■ AIM OF THE EXERCISE
Give back only the lines in the records below from the one with "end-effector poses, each" to the one with "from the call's", both inclusive, word for word.

■ SUPPLIED INFORMATION
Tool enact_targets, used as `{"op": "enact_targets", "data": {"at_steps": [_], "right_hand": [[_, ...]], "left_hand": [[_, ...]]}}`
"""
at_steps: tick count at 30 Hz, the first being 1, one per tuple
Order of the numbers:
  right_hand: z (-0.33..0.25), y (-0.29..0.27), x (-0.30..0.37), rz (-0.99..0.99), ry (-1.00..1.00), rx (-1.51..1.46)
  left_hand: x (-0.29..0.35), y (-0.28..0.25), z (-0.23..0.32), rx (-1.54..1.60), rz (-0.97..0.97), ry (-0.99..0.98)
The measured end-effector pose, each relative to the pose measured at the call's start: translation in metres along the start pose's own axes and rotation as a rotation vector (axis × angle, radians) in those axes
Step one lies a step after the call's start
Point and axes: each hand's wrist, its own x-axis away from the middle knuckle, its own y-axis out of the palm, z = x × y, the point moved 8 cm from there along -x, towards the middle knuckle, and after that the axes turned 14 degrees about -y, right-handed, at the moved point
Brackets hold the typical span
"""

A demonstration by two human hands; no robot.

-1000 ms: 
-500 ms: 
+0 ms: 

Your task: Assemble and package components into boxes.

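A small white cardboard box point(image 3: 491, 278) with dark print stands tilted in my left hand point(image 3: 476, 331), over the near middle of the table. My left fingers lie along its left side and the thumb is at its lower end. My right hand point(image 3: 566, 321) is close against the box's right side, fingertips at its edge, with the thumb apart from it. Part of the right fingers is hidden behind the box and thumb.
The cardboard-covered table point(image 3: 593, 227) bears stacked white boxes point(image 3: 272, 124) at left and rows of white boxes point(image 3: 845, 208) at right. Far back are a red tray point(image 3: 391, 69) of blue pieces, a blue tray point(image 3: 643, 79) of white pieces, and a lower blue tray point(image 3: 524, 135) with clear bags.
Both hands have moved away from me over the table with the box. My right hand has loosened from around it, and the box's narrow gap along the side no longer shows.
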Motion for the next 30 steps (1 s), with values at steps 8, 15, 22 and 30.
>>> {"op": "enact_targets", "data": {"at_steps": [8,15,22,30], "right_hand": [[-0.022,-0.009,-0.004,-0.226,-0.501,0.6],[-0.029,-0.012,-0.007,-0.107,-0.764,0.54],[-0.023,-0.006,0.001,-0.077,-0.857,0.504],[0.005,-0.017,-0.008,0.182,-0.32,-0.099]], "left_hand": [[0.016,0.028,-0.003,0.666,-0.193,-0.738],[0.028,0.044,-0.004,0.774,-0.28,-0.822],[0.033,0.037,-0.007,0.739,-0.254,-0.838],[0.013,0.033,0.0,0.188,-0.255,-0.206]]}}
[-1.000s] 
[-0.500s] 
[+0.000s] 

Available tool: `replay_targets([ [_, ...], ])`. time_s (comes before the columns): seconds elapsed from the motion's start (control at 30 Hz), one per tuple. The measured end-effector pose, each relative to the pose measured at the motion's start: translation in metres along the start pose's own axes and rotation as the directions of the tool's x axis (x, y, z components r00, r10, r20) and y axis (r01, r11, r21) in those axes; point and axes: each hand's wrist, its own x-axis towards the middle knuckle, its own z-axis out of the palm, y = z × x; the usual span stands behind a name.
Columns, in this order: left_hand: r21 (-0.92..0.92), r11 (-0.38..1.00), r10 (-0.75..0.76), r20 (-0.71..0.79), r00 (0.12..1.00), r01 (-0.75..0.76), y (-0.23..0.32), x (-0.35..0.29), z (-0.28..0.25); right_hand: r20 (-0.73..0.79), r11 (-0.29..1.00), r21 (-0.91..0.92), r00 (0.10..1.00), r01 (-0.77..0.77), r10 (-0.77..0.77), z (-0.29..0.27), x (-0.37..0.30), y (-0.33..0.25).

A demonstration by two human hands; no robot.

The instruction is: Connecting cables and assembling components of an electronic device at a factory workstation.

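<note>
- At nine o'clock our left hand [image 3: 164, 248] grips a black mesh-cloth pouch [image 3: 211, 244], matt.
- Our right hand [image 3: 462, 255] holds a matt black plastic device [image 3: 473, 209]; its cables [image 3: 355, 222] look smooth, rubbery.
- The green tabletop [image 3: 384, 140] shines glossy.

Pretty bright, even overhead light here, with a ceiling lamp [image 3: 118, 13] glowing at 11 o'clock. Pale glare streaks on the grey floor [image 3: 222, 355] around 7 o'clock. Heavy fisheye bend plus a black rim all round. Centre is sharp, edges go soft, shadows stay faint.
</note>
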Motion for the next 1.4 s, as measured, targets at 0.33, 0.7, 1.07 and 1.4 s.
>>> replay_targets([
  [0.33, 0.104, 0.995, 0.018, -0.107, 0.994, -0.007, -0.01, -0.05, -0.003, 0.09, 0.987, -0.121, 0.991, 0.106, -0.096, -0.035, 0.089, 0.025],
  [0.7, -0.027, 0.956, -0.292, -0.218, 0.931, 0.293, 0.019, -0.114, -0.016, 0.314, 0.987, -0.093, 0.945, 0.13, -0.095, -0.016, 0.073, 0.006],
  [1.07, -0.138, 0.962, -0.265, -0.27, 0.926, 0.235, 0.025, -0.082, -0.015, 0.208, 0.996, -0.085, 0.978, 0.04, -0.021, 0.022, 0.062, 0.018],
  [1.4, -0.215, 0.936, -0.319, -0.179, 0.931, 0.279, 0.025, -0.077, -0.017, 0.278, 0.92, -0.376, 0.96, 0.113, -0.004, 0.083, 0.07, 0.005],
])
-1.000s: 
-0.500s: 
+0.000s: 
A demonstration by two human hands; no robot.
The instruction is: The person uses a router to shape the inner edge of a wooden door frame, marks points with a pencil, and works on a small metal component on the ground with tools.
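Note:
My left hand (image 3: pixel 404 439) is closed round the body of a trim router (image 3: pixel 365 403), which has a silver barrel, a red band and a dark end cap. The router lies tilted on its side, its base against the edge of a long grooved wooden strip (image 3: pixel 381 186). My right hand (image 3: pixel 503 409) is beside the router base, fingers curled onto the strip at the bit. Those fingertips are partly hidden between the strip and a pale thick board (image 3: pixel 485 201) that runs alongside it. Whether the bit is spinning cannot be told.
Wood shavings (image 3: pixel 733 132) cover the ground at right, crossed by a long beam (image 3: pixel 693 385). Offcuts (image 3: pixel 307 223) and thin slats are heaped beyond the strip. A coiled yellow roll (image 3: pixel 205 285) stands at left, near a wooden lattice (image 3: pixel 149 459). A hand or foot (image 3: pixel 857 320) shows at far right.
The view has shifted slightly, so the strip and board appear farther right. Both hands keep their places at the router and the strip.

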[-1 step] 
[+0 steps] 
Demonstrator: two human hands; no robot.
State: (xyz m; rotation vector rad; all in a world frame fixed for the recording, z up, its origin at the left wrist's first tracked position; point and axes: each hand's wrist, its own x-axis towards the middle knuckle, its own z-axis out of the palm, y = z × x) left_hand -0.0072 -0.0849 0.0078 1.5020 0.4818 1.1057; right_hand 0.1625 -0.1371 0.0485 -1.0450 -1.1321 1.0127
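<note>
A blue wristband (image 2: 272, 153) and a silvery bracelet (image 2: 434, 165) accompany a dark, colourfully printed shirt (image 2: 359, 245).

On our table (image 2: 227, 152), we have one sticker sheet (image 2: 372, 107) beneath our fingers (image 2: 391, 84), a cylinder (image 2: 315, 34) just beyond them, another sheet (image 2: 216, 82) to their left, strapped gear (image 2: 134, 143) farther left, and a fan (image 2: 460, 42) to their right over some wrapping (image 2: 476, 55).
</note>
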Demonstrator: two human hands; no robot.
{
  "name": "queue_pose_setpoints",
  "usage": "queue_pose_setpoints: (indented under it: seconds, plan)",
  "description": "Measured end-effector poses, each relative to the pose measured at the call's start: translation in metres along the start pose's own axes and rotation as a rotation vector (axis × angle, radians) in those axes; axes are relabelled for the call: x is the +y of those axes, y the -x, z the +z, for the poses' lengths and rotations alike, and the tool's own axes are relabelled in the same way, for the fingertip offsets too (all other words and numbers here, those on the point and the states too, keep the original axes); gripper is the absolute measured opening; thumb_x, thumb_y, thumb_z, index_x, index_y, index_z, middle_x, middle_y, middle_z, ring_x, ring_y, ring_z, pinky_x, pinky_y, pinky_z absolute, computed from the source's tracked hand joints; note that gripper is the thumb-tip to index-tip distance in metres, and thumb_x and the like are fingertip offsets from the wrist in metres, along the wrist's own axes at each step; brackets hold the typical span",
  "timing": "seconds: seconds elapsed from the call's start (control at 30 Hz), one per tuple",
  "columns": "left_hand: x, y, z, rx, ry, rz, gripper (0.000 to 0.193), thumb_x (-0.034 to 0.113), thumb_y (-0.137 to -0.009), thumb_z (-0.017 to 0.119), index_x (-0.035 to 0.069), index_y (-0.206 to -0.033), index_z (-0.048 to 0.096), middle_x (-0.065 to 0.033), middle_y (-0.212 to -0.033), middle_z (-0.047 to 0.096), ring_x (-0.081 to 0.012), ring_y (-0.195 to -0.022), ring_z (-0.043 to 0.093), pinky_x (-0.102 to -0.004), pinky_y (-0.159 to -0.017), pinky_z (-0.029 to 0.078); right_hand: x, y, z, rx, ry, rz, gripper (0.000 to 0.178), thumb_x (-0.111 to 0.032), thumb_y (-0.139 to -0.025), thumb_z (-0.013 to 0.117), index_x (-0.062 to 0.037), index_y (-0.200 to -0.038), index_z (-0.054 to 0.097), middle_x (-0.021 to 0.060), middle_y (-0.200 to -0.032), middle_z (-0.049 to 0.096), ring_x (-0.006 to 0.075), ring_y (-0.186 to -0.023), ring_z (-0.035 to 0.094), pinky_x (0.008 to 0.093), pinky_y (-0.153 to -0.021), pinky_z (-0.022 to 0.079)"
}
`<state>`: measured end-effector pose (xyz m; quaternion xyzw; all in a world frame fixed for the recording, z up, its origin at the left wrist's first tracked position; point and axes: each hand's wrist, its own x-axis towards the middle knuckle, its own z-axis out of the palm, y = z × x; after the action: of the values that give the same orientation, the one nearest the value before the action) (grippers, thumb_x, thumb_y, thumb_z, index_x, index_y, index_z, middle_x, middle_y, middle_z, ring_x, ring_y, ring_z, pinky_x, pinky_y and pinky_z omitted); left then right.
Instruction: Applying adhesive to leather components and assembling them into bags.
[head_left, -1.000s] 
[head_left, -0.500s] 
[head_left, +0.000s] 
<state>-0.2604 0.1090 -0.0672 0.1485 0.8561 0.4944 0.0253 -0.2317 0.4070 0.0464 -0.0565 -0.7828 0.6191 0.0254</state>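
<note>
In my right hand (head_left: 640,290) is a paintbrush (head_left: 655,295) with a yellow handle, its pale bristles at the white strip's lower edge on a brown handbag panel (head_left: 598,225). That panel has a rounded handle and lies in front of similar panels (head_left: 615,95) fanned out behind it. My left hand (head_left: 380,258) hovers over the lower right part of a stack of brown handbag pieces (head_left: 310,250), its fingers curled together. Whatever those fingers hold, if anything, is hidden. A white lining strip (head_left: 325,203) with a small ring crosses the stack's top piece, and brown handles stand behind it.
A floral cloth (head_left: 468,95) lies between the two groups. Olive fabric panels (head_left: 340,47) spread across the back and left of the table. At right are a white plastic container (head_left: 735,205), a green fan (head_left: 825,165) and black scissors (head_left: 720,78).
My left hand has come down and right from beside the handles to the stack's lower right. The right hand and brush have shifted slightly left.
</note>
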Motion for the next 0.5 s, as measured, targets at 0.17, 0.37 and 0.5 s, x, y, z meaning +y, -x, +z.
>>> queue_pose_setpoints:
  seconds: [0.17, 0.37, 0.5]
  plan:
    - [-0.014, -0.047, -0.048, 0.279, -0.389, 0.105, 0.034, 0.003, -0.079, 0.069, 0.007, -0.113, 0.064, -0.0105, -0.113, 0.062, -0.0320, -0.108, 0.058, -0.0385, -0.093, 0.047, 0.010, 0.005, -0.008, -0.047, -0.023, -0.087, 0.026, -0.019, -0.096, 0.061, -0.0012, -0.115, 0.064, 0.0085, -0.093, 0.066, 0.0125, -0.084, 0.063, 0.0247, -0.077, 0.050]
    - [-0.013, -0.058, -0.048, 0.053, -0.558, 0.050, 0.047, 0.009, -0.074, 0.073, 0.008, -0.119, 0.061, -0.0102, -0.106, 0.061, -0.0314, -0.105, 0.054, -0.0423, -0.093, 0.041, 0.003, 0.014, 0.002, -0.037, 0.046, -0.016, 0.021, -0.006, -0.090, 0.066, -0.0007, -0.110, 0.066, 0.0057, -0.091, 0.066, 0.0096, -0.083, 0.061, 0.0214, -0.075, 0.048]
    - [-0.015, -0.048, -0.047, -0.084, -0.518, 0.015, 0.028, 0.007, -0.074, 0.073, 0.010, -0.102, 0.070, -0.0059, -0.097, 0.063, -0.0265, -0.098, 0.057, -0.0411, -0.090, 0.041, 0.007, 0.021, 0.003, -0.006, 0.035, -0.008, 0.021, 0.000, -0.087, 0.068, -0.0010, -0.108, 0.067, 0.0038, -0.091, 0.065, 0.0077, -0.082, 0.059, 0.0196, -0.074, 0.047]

■ EXPECTED ANSWER
  "description": "Measured end-effector poses, each relative to the pose measured at the call's start: translation in metres along the start pose's own axes and rotation as a rotation vector (axis × angle, radians) in those axes; axes are relabelled for the call: x is the +y of those axes, y the -x, z the +z, for the poses' lengths and rotations alike, and the tool's own axes are relabelled in the same way, for the fingertip offsets too (all other words and numbers here, those on the point and the states too, keep the original axes); gripper is the absolute measured opening; thumb_x, thumb_y, thumb_z, index_x, index_y, index_z, middle_x, middle_y, middle_z, ring_x, ring_y, ring_z, pinky_x, pinky_y, pinky_z absolute, computed from the source's tracked hand joints; note that gripper is the thumb-tip to index-tip distance in metres, and thumb_x and the like are fingertip offsets from the wrist in metres, along the wrist's own axes at each step; brackets hold the typical span",
  "timing": "seconds: seconds elapsed from the call's start (control at 30 Hz), one per tuple",

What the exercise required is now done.